As indicated indicated in the title,I am solving the following problem: If $ad-bc=1$, $w=au+bv$ and $z=cu+dv$, prove $\gcd(u,v) = \gcd (w,z)$
So from $ad-bc=1$ I was able to found out $\gcd(a+b,c+d) = 1$.
From here I'm sort of lost as what to do with $w = au + bv$ and $z = cu + dv$.
Thanks for your help.
$$\gcd(w,z) = \gcd(au + bv,cu + dv)$$
Knowing that $\gcd(a+b,c+d) = 1$ how can I move forward from the step above.
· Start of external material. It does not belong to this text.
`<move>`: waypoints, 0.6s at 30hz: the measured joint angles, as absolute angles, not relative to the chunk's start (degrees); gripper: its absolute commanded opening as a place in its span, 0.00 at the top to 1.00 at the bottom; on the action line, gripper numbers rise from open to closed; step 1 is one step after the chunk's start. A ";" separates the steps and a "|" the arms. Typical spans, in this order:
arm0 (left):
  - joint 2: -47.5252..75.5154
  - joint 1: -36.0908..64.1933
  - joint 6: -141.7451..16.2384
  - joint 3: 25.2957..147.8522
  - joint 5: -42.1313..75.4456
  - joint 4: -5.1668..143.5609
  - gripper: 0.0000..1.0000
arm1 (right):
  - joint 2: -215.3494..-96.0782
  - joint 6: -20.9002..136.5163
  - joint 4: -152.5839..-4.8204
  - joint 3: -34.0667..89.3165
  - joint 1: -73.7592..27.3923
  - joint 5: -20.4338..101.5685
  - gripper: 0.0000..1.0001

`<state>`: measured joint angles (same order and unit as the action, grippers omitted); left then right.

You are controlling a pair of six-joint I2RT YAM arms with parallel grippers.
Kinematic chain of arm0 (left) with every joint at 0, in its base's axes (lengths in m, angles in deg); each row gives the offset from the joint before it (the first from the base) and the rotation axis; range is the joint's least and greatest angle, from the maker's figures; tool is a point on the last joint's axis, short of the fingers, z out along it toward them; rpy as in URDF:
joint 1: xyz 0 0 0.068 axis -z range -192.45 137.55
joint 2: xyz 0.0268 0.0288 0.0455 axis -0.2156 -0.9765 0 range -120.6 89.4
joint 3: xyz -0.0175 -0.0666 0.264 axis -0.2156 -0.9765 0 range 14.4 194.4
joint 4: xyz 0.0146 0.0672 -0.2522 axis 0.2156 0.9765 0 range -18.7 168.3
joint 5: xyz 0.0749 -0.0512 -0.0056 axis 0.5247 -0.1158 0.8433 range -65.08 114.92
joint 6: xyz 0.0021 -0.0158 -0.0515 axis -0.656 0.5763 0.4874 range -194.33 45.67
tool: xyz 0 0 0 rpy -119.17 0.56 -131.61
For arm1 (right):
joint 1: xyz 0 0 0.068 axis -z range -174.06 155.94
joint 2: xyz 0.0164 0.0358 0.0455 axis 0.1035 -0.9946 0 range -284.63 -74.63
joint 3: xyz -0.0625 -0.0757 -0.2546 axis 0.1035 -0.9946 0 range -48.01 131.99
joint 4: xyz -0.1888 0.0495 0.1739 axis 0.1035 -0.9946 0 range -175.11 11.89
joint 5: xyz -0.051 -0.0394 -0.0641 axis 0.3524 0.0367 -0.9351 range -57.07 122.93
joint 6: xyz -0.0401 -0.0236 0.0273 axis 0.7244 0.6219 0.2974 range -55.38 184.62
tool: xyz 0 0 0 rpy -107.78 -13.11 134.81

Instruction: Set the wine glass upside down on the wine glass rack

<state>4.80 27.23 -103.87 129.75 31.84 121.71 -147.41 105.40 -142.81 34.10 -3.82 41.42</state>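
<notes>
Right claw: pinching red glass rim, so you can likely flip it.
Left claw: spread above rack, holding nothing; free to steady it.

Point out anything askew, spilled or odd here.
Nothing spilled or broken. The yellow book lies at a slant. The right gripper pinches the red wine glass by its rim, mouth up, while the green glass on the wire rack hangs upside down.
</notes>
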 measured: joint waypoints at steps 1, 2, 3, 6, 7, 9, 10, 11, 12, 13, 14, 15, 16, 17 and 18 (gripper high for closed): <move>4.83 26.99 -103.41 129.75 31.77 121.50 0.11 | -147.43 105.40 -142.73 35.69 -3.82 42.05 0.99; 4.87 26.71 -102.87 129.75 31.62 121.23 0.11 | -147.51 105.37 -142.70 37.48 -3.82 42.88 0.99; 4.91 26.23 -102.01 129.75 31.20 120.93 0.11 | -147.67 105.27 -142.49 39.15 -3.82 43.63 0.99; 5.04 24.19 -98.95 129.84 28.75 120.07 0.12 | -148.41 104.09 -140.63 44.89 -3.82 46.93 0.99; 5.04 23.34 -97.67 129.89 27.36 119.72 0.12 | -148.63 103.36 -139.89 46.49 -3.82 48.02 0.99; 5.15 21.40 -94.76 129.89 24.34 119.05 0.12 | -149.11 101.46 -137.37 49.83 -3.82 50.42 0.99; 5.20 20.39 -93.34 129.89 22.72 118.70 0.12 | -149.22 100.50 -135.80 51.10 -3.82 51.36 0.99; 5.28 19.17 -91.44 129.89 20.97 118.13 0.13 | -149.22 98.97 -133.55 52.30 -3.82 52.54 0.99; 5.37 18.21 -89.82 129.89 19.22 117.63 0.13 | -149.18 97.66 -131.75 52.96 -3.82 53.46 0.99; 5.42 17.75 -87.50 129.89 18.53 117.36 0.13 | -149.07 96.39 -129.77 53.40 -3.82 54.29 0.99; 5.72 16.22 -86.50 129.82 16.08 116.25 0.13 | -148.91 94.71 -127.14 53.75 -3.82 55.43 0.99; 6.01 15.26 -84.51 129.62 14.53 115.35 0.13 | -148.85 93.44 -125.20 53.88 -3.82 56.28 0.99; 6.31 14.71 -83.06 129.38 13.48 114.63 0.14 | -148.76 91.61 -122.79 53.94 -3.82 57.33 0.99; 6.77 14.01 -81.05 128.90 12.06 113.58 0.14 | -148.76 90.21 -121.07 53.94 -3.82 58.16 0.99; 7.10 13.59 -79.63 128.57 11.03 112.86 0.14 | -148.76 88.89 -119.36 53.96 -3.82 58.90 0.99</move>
This is a simple case of looking at the matrix
$$M = \begin{pmatrix}a & b \\ c & d\end{pmatrix}\in SL_2(\Bbb Z)$$
Then $M\cdot \left(\begin{smallmatrix} u \\ v \end{smallmatrix}\right) =\left(\begin{smallmatrix} w \\ z \end{smallmatrix}\right)$. But then since $M^{-1}\cdot \left(\begin{smallmatrix} w \\ z \end{smallmatrix}\right)= \left(\begin{smallmatrix} u \\ v \end{smallmatrix}\right)$ we see each set of variables are linear combinations of the others, hence each gcd divides the other, hence they are equal.
$dw-bz = u, ; az-cw = v$ then you can still show the gcds divide one another.
– Adam Hughes Feb 16 '16 at 23:55